In September 2013, NT Holding redeemed MPC’s preferred interest in full with proceeds received from its secondary offering of NTE LP units to the public during the three months ended September 30, 2013 (see Note 13). The redemption of the preferred interest had no dilutive impact to NTE LP unitholders.

6. INCOME TAXES

On July 31, 2012, NTRH was established as the parent company of NTR and NTB. NTRH elected to be taxed as a corporation for federal and state income tax purposes effective August 1, 2012. Prior to that, no provision for federal income tax was calculated on earnings of the Company or its subsidiaries as all entities were non-taxable.

On August 1, 2012, the Company recorded an $8.0 million tax charge to recognize its deferred tax asset and liability positions as of NTRH’s election to be taxed as a corporation. As of NTRH’s election date, the Company recorded a current deferred tax asset of $2.2 million, included in other current assets, and a non-current deferred tax liability of $10.2 million, included in other liabilities.

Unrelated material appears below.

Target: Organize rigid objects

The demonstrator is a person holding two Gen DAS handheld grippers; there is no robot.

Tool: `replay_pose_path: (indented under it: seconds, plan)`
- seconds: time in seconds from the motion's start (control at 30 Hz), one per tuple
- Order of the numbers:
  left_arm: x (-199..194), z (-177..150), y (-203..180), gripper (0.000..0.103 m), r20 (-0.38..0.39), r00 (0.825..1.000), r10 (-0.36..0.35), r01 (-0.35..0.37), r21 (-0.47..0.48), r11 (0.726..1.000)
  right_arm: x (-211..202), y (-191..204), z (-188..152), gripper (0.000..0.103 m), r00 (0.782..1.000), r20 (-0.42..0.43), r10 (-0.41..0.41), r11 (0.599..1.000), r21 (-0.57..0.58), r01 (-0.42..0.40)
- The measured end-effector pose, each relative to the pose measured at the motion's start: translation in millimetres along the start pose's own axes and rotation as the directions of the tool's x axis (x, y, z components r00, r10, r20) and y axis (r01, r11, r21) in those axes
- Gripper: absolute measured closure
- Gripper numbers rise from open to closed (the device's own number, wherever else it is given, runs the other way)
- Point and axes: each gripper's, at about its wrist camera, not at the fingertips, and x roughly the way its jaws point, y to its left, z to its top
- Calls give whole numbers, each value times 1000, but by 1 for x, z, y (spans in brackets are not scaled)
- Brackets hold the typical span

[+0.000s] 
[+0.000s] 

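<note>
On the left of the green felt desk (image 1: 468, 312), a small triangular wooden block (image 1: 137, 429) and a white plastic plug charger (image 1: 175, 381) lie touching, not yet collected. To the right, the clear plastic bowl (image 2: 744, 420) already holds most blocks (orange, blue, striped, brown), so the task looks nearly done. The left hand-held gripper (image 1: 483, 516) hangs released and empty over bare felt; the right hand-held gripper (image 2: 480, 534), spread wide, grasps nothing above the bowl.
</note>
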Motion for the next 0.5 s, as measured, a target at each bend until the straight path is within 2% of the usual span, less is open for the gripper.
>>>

The Company’s effective tax rate for the three months ended September 30, 2013 and 2012, was 4.9% and 11.2%, respectively. For the nine months ended September 30, 2013 and 2012, the Company’s effective tax rate was 2.0% and 6.5%, respectively. For the nine months ended September 30, 2013 and 2012, the Company’s effective tax rate was less than the combined federal and state expected statutory tax rate of 40.6% and 40.4%, respectively. This was primarily due to the fact that only the retail operations of the Company are taxable entities. Additionally, both the three and nine months ended September 30, 2012 were impacted by the opening deferred tax charge of $8.0 million which had the effect of increasing the effective tax rate.

7. INVENTORIES

 

     September 30,      December 31,  

(in millions)

   2013      2012  

Crude oil and refinery feedstocks

   $ 24.9       $ 9.7   

Refined products

     110.3         117.0   

Merchandise

     21.6         20.8   

Supplies and sundry items

     14.6         14.9   
  

 

 

    

 

 

 

Total

   $ 171.4       $ 162.4   
  

 

 

    

 

 

 

The LIFO method accounted for 79% and 78% of total inventory value at September 30, 2013 and December 31, 2012, respectively.

8. EQUITY METHOD INVESTMENT

The Company has a 17% common equity interest in MPL. The carrying value of this equity method investment was $86.5 million and $87.5 million at September 30, 2013 and December 31, 2012, respectively.

As of September 30, 2013 and December 31, 2012, the carrying amount of the equity method investment was $6.5 million and $6.7 million higher than the underlying net assets of the investee, respectively. The Company is amortizing this difference over the remaining life of MPL’s primary asset (the fixed asset life of the pipeline).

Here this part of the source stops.